Geo-Fencing
Geo-Fencing zieht eine virtuelle Grenze um einen physischen Bereich und löst eine Marketing- oder App-Aktion aus, wenn ein Gerät diese Grenze betritt, sich darin aufhält oder sie verlässt.
Im Detail
Geo-Fencing nutzt die Echtzeit-Position aus Geräte-GPS, WLAN oder Mobilfunkdaten, um zu erkennen, wann ein Nutzer einen definierten Bereich wie ein Geschäft, einen Veranstaltungsort oder den Standort eines Wettbewerbers überschreitet, und löst dann eine Aktion wie eine Push-Nachricht, eine Anzeige oder ein Angebot aus. Anders als breites Geo-Targeting ist es an einen präzisen, oft kleinen Radius und an Echtzeitbewegung gebunden, was es für momentbasierte Ansprache wirkungsvoll macht.
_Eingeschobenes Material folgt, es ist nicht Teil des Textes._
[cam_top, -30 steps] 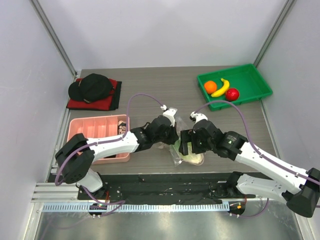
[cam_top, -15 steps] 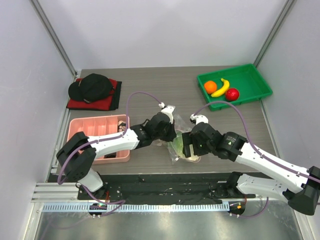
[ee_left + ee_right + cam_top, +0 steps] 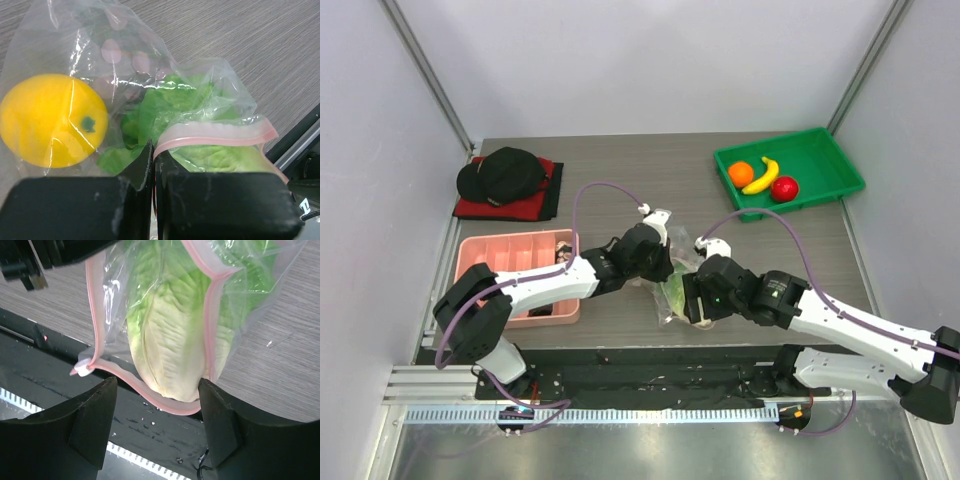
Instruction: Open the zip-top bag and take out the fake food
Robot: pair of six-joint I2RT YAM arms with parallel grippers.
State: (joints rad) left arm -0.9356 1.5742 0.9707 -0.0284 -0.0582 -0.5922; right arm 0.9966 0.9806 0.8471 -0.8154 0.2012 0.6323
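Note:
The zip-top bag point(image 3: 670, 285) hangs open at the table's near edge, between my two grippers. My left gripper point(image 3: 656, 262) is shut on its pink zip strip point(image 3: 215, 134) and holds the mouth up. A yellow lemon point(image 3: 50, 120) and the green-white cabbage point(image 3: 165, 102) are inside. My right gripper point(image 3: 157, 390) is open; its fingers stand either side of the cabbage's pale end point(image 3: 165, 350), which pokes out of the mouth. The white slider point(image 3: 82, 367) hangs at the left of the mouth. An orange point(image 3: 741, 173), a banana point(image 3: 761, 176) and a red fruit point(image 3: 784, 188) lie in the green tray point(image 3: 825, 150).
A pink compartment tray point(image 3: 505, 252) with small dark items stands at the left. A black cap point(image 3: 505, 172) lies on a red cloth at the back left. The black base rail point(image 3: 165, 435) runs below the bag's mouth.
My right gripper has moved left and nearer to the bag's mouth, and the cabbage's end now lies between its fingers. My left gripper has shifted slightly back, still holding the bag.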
Seine Stärke sind Aktualität und Kontext, doch die häufigen Fallstricke sind Batterie- und Datenschutzbedenken sowie Einwilligungspflichten, da kontinuierliche Standortverfolgung ein klares Opt-in und sorgfältigen Umgang mit Daten erfordert. Im Quiz-Funnel ist Geo-Fencing meist der Auslöser am Funnel-Anfang: Das Betreten einer Messehalle löst eine Einladung zu einem Pivix-Qualifizierungsquiz aus, und der erfasste Standort samt Quizantworten leitet den Lead an einen Vertriebler weiter.
Beispiel aus der Praxis
Häufig gestellte Fragen
Wie unterscheidet sich Geo-Fencing von Geo-Targeting?
Geo-Targeting liefert Inhalte auf Basis eines breiten erkannten oder angegebenen Standorts, während Geo-Fencing in Echtzeit reagiert, sobald ein Gerät eine präzise virtuelle Grenze überschreitet. Geo-Fencing dreht sich um Bewegung und Momente, Geo-Targeting um Reichweite und Relevanz.
Welche Einwilligung brauche ich für Geo-Fencing?
Da es präzise, kontinuierliche Standortdaten nutzt, benötigen Sie in der Regel ein ausdrückliches Opt-in und eine klare Datenschutzaufklärung. Vorschriften wie DSGVO und CCPA verlangen Transparenz darüber, was Sie erheben und wie es verwendet wird.
Welche guten Anwendungsfälle gibt es für Geo-Fencing?
Events und Messen, Kundenfrequenz im Einzelhandel und Kampagnen an Wettbewerbsstandorten sind klassische Einsätze. Im B2B eignet es sich gut, um ein schnelles Qualifizierungsquiz oder eine Standeinladung auszulösen, wenn Interessenten am Veranstaltungsort eintreffen.